Andoni Luis Aduriz: Verkanntes Genie?

Basken sind anders. Mugaritz ist anders. Und Andoni Luis Aduriz ist anders. So sehr, dass das Mugaritz die Gastronomie spaltet.

Text: Nina Wessely     Fotos: Claudio Martinuzzi, José Luis López de Zubiría/Mugaritz

Ein Wurmloch voller Kreativität

Das Mugaritz ist ein eigener Kosmos. Viele, die ihn sehen, ihn erleben, lässt er nicht mehr los. Andere kehren dieser Welt nach einem Besuch mit unverständlichem Kopfschütteln für immer den Rücken.

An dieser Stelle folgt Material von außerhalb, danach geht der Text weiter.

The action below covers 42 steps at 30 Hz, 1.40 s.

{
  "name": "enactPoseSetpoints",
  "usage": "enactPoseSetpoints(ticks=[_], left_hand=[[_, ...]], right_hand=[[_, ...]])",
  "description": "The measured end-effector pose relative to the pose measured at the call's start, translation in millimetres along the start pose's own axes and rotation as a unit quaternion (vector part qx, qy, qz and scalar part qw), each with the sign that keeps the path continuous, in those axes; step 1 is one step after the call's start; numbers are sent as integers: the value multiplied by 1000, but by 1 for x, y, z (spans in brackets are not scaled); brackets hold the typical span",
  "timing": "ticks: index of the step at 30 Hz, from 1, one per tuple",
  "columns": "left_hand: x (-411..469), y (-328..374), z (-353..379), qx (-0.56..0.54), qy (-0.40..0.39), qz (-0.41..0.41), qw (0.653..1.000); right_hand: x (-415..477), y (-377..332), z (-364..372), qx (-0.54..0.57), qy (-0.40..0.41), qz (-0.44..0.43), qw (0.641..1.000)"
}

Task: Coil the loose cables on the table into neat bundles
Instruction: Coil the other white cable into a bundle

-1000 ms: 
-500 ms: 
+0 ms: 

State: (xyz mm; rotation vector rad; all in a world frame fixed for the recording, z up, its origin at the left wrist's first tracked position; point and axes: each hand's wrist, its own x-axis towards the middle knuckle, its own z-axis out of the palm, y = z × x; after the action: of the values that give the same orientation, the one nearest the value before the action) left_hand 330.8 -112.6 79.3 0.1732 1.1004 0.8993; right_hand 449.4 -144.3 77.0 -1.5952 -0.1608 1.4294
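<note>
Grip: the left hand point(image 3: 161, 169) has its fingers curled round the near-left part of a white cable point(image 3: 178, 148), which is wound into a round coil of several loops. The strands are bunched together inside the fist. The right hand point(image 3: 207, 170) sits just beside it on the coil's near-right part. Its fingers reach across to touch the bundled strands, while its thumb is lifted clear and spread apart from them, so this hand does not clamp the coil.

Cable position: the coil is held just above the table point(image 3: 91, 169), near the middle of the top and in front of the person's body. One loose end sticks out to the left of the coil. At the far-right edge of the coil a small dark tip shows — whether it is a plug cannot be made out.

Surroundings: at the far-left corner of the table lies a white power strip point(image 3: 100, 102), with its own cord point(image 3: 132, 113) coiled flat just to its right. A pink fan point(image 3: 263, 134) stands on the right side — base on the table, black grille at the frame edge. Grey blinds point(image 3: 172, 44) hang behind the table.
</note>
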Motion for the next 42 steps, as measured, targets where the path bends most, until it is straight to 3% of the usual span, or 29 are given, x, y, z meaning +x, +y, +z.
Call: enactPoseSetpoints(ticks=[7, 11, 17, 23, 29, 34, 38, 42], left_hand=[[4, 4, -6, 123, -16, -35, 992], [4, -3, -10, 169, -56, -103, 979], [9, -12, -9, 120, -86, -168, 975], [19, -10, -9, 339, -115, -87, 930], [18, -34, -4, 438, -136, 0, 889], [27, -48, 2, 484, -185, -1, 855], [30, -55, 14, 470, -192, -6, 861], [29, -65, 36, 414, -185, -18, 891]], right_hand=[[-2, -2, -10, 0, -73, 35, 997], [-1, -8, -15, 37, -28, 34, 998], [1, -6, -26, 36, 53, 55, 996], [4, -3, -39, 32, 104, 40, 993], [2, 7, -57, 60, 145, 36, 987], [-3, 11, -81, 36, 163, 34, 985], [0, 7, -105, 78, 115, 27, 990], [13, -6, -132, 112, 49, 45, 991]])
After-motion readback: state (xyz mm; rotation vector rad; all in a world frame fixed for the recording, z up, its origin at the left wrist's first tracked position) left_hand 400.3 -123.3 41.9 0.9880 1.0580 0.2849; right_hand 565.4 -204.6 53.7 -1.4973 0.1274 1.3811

Doch die, die dieser Zauber in Bann nimmt, bleiben dieser so ganz anderen Gastronomiewelt treu. Einer Welt, die vorgibt, ein Restaurant zu sein, und doch so viel mehr ist. Mit dem Basken Andoni Luis Aduriz an vorderster Front. Ein Mann, der vorgibt, ein Koch zu sein, und doch viel mehr ein Philosoph und Vordenker unserer Zeit ist.

Man darf sich jetzt nicht vorstellen, dass das Mugaritz ein gastronomischer Tempel ist, in dem ausschließlich Hirnwichsen angesagt ist und seltsame Yin-Yang-Musik ertönt. Sanft gehauchte Gerichte und alles in Harmonie, hinter den sieben Bergen bei den 70 Mitarbeitern des 2-Sterne-Restaurants? Keineswegs.